## [What is needed]
From the data below, return the exact lines starting at the line containing "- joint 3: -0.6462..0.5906" and ending at the line containing "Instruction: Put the", both included, and nothing else.

## [Collected data]
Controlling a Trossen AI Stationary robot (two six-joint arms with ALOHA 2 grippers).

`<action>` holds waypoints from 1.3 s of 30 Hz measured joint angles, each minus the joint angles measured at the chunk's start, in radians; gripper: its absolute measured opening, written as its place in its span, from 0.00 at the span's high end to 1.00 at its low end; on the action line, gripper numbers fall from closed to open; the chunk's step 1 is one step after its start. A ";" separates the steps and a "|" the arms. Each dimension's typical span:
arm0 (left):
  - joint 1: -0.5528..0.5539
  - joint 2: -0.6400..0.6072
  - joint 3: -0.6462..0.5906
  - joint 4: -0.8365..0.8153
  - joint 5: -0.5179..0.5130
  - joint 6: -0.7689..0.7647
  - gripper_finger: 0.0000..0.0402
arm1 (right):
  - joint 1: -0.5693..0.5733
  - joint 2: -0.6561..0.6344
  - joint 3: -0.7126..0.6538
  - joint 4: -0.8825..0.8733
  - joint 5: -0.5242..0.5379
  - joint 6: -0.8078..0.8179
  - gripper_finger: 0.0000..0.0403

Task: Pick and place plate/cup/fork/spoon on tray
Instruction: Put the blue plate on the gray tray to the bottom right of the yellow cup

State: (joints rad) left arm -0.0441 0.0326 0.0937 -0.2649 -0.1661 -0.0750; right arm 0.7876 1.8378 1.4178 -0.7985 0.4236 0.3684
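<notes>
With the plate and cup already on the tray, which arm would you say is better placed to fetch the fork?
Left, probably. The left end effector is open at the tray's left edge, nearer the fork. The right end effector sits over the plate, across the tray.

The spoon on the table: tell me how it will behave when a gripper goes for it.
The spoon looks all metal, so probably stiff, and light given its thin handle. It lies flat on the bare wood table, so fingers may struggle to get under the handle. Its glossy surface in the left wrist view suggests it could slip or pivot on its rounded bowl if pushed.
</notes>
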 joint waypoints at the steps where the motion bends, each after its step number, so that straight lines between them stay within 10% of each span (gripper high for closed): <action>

## [Written response]
  - joint 3: -0.6462..0.5906
  - joint 4: -0.8365..0.8153
  - joint 5: -0.5179..0.5130
  - joint 6: -0.7689..0.7647
  - gripper_finger: 0.0000..0.0402
arm1 (right):
  - joint 1: -0.5693..0.5733
  - joint 2: -0.6561..0.6344
  - joint 3: -0.7126..0.6538
  - joint 4: -0.8825..0.8733
  - joint 5: -0.5242..0.5379
  - joint 6: -0.8078..0.8179
  - gripper_finger: 0.0000..0.0403

Task: Pick and place plate/cup/fork/spoon on tray
Instruction: Put the blue plate on the gray tray to the bottom right of the yellow cup

Nothing more belongs to this exercise.